UC Berkeley Digital Environmental Library
Robert Wilensky, Principal Investigator, Computer Science
Michael Stonebraker, co-PI, Computer Science
Richard Fateman, Jitindra Malik, David Forsyth, Computer Science
Martin Vetterli, EECS
Ray Larson, Michael Buckland, Nancy Van House, Library & Info Studies
Robert Twiss, Landscape Architecture
Kenn Gardels, Environmental Design
Cliff Lynch, Office of the President; John Kunze, IS&T
Gary Kopec, Phil Chou, Les Niles, Dan Bloomberg, XEROX PARC
John Hull, Ricoh California Research
Dragutin Petkovic et al, IBM Almaden
Project URL: http://elib.cs.berkeley.edu
Advances in computer and communications technology are transforming how it is possible for people to work with information. As a result, existing library services are being challenged to re-design their modes of providing service. The challenge extends to technologists as well: It is crucial that we marshal our technological prowess in a way that will provide users of digital libraries with effective services for research, education, and other important national social goals.
To meet these challenges, we have put together a team of investigators with substantial experience in research, development, operation, and evaluation of library services, and in the crucial enabling digital technologies. Our research team includes experts from academia and industry in data base management systems, networked information protocols, document recognition, information search and retrieval, natural language processing, computer vision, communication technology, library services, and system evaluation. Many of these investigators have already had substantial experience in working together on these and related topics.
The testbed system that we are constructing will constitute an innovative prototyping for a very large and original production digital library: the CERES system, to be implemented by the State of California.
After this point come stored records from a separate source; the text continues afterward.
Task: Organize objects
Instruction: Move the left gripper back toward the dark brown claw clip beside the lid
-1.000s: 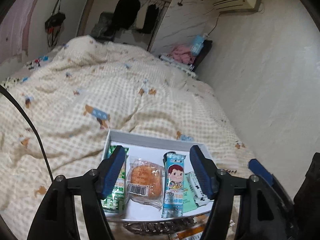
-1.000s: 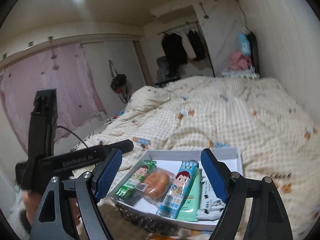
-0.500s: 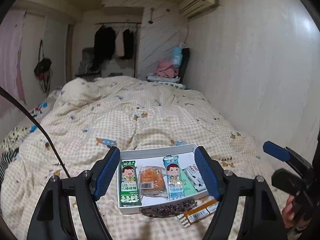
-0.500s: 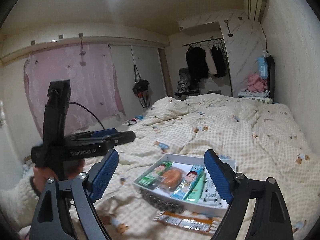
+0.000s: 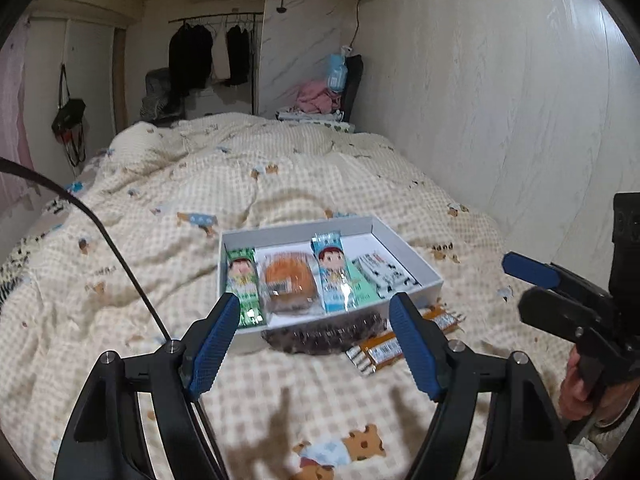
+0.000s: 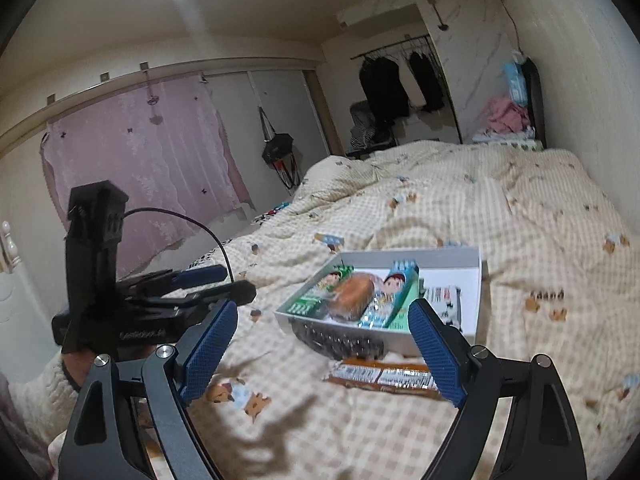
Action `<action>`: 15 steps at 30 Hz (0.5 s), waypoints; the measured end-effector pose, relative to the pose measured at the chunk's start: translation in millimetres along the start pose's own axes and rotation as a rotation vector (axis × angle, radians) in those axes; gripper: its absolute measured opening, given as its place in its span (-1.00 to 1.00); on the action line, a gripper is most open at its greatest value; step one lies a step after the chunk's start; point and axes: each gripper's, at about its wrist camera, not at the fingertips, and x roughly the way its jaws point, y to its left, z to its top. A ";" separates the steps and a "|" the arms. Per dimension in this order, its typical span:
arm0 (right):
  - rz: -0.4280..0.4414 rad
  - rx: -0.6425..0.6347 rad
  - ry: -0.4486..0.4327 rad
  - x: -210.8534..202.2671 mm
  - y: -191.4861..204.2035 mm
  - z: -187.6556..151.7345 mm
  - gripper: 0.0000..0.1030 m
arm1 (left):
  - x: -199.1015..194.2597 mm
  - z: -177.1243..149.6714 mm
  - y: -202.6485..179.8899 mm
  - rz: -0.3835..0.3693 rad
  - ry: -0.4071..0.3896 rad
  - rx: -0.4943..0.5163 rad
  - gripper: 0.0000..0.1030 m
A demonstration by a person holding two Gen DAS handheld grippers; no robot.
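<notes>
**Both grippers wide and empty above the bed; snack box lies ahead of them**

The left gripper (image 5: 312, 338) hangs over the checked quilt (image 5: 160, 208) with its jaws spread wide and nothing between the blue pads. The right gripper (image 6: 322, 354) is likewise spread wide and holds nothing. In the left wrist view the right gripper appears at the right edge, gripped by a hand (image 5: 580, 388).

A shallow white box (image 5: 416, 258) rests on the quilt, just beyond both sets of fingertips. Inside it, side by side from left to right in the left wrist view: a green snack packet (image 5: 244, 284), a wrapped orange bun (image 5: 289, 282), a light blue snack packet (image 5: 332, 276), a mint-green packet (image 5: 362, 286) partly under the blue one, and a black-and-white packet (image 5: 386, 274).

Outside the box, against its near wall, lies a dark beaded item (image 5: 324, 334); its kind cannot be told. Just beside that, on the quilt, lies an orange-and-white wrapped bar (image 5: 384, 350). Neither gripper touches any of these things
</notes>
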 end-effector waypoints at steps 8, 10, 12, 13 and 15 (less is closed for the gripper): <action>-0.055 0.004 -0.039 -7.3 1.8 -16.2 0.71 | -9.6 -23.6 -4.6 0.047 -0.022 -0.025 0.55; -0.066 0.006 -0.048 -8.7 3.4 -21.8 0.71 | -10.8 -26.6 -4.8 0.038 -0.020 -0.027 0.55; -0.077 -0.002 -0.060 -11.0 7.1 -25.3 0.71 | -7.9 -27.6 -2.4 -0.009 -0.002 -0.039 0.55; -0.082 -0.004 -0.068 -12.3 7.5 -25.7 0.71 | -5.9 -28.1 -0.1 -0.038 0.008 -0.051 0.55; -0.092 0.007 -0.098 -17.7 6.2 -29.1 0.71 | -1.8 -29.2 4.0 -0.046 0.029 -0.080 0.55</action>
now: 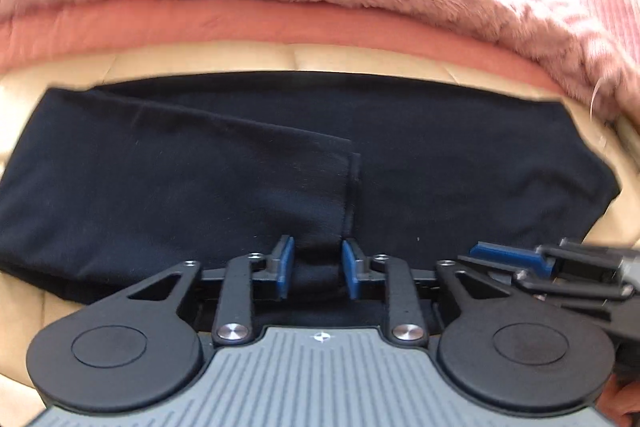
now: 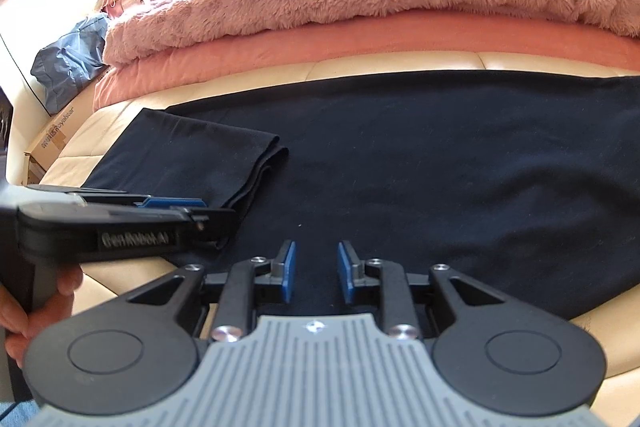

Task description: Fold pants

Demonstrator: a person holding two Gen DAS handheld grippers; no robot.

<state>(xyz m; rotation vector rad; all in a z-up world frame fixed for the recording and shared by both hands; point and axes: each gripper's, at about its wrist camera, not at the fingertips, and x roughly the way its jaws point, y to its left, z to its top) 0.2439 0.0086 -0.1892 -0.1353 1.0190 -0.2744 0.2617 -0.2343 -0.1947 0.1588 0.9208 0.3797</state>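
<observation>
Pants (image 1: 440,163) hem fold between left tool (image 1: 316,269) pads.

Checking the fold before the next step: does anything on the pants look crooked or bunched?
Yes. The folded-over leg lies at a slant across the pants rather than square with them, and its end layers splay apart. The left gripper straddles a bunched ridge at the near edge.
</observation>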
This system provides widespread online public access to the environmental information that is central to all aspects of the future development. A digital library project focussed on environmental data has special appeal: It is of unusually wide-ranging scientific, political, educational, and economic interest; it involves an exceptional range of object types (texts, images, video, numeric data, software); it brings the added dimension of a geographical information system; and it draws of our group's experience in developing related information and computing support systems. In addition, to develop our prototype, we have created a consortium of contributors who are providing large collections of diverse material, and a consortium of test users who will help evaluate our system.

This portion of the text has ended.